Induction of p38 MAPK phosphorylation by TGF-β1: effects of concentration and time. A: HSCs were incubated with TGF-β1 at different concentrations for 2 h, and cell lysates were subjected to Western blot analysis using the phospho-p38 MAPK or p38 antibodies (sample blots shown at top). The phospho-p38 antibody detected phosphorylation of p38, whereas p38 antibody detected total p38. Although changes in band intensities were apparent with the phospho-p38 antibody, no corresponding changes were detected with the p38 antibody. Bottom: histograms of Western blot analyses revealed increased phosphorylation of p38, with a maximal effect at 8 ng/ml TGF-β1. Intensity of phospho-p38 bands was normalized to that of p38 of the corresponding treatment groups, and phospho-p38 protein levels are expressed relative to control (0 ng/ml TGF-β1), assigned a value of 1. B: time course of induction of p38 phosphorylation by TGF-β1 in HSCs. At a TGF-β1 concentration of 8 ng/ml, a significantly increased p38 phosphorylation was detected, beginning at 2 h and maintained at 24 h after the cytokine treatment. +C, positive control consisting of cell extracts provided in the PhosphoPlus p38 antibody kit. ** P < 0.01 vs. 0 ng/ml TGF-β1.

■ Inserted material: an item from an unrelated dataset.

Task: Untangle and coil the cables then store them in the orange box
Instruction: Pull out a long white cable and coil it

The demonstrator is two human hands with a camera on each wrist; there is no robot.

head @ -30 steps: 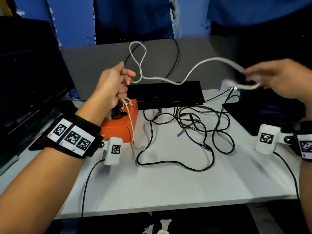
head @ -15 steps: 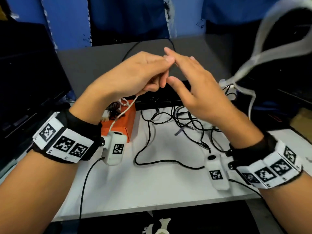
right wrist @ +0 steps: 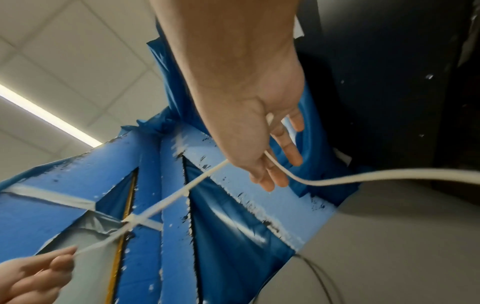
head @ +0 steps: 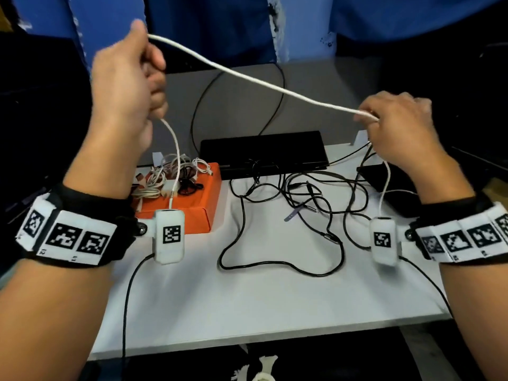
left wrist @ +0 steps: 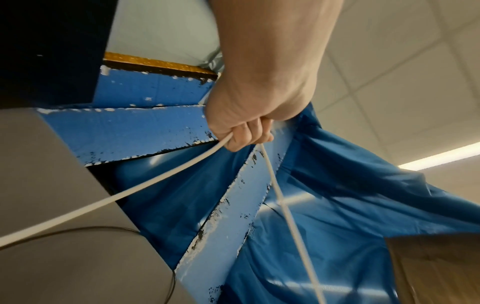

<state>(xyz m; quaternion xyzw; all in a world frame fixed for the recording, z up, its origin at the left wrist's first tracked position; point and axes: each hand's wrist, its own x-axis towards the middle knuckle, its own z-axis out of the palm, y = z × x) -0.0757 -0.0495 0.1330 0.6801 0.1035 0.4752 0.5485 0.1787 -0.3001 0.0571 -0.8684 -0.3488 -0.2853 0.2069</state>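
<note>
A white cable [head: 247, 78] stretches in the air between both hands. My left hand [head: 129, 86] is raised at the upper left and grips it in a fist [left wrist: 241, 131]; one end hangs down toward the orange box [head: 203, 204]. My right hand [head: 398, 125] pinches the cable lower at the right [right wrist: 262, 160], and the rest trails down past the wrist. The orange box holds several pale and dark cable bundles [head: 170, 177]. Tangled black cables [head: 297, 210] lie on the white table [head: 247, 312].
A flat black device [head: 264, 149] lies behind the tangle and another dark device [head: 390, 180] sits at the right edge. A black monitor [head: 33, 133] stands at the left. Blue panels and a grey board [head: 330, 86] back the table.
The hands were together at the centre half a second ago. They have moved apart, the left up and left, the right down and right, pulling the white cable out nearly straight.
</note>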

Effects of Catalase, SB-203580, and DLPC on TGF-β1-Induced p38 MAPK Phosphorylation and its Kinase Activity

TGF-β1 treatment caused a fourfold increase in p38 phosphorylation after 2 h (Fig.5 A), with an associated increase in the p38 kinase activity (6.5-fold; Fig.6). Catalase completely blocked TGF-β1 stimulation of p38 phosphorylation (Fig. 5 A) and the kinase activity (Fig. 6), suggesting an H2O2-dependent mechanism. The stimulation of p38 activation by TGF-β1 was specific, because it was blocked by the p38 inhibitor SB-203580. Likewise, DLPC blocked these changes (Figs. 5 B and 6).

Fig. 5.

Effects of catalase, SB-203580, and DLPC on the induction of p38 MAPK phosphorylation by TGF-β1. HSCs were incubated with TGF-β1 (8 ng/ml) in the absence or presence of catalase, SB-203580, or DLPC for 2 h, and cell lysates were prepared for analysis of p38 phosphorylation by Western blot. Catalase or SB-203580 completely prevented phosphorylation of p38 induced by the cytokine (A). Likewise, DLPC almost completely blocked TGF-β1-induced phosphorylation of p38 (B). Note that DMSO by itself or in the presence of TGF-β1 had no effect on p38 phosphorylation. In all cases, no changes in intensity of p38 bands were detected by the p38 antibody. Top: sample Western blots. Bottom: histograms of Western blot analyses. Intensity of phospho-p38 bands was normalized to that of p38 of corresponding treatment groups, and values of phospho-p38 protein are expressed relative to control, assigned a value of 1. *** P < 0.001 vs. other treatment groups.

Fig. 6.

Effects of catalase, SB-203580, and DLPC on induction of p38 MAPK activity by TGF-β1. HSCs were incubated with TGF-β1 (8 ng/ml) with addition of DLPC, catalase, or SB-203580 for 2 h, and cell lysates were prepared for p38 kinase activity assay by immunoprecipitation with phospho-p38 antibody, followed by detection of phosphorylation of the substrate ATF-2 protein with phospho-ATF-2 (Thr71) antibody by Western blotting (top). As shown in histograms summarizing Western blot analyses (bottom), TGF-β1 significantly increased p38 kinase activity in HSCs. Catalase, SB-203580, or DLPC abrogated changes induced by the cytokine. Signal intensity of the ATF-2 bands was normalized to that of the corresponding ATF-2 protein, and levels of p38 kinase activity are expressed relative to control, assigned a value of 1. *** P < 0.001 vs. other treatment groups.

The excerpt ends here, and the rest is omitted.